YOUR GOAL: Show every line in the material below in which the string "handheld" appears.
----
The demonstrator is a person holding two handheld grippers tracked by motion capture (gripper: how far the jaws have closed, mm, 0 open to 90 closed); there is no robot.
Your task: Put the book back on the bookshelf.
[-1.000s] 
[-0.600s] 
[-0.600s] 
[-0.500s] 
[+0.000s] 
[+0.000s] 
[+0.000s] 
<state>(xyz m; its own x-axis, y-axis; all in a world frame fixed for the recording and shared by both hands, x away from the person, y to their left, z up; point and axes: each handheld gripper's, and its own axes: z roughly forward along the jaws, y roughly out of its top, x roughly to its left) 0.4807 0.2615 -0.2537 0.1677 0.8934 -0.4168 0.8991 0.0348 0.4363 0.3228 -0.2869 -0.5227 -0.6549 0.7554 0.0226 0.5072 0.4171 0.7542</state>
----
COMPLETED EXERCISE:
The demonstrator is a person holding two handheld grippers tracked by motion capture (gripper: how far the jaws have closed, mm, 0 open to 90 closed); there is no robot.
<state>(xyz m; its own x-axis, y-axis; all in a world frame fixed for the recording and shared by both hands, x away from the person, y to their left, z up; point and axes: each handheld gripper's, and its own axes: z roughly forward along the jaws, y roughly out of its top, x roughly to its left) 0.4807 0.2615 -0.2537 0.1677 0.8934 -0.4168 0.8991 0.0348 0.4363 0.3228 -0.2869 -0.5227 -0.6549 0.7554 0.0226 0.5072 0.4171 0.7542</state>

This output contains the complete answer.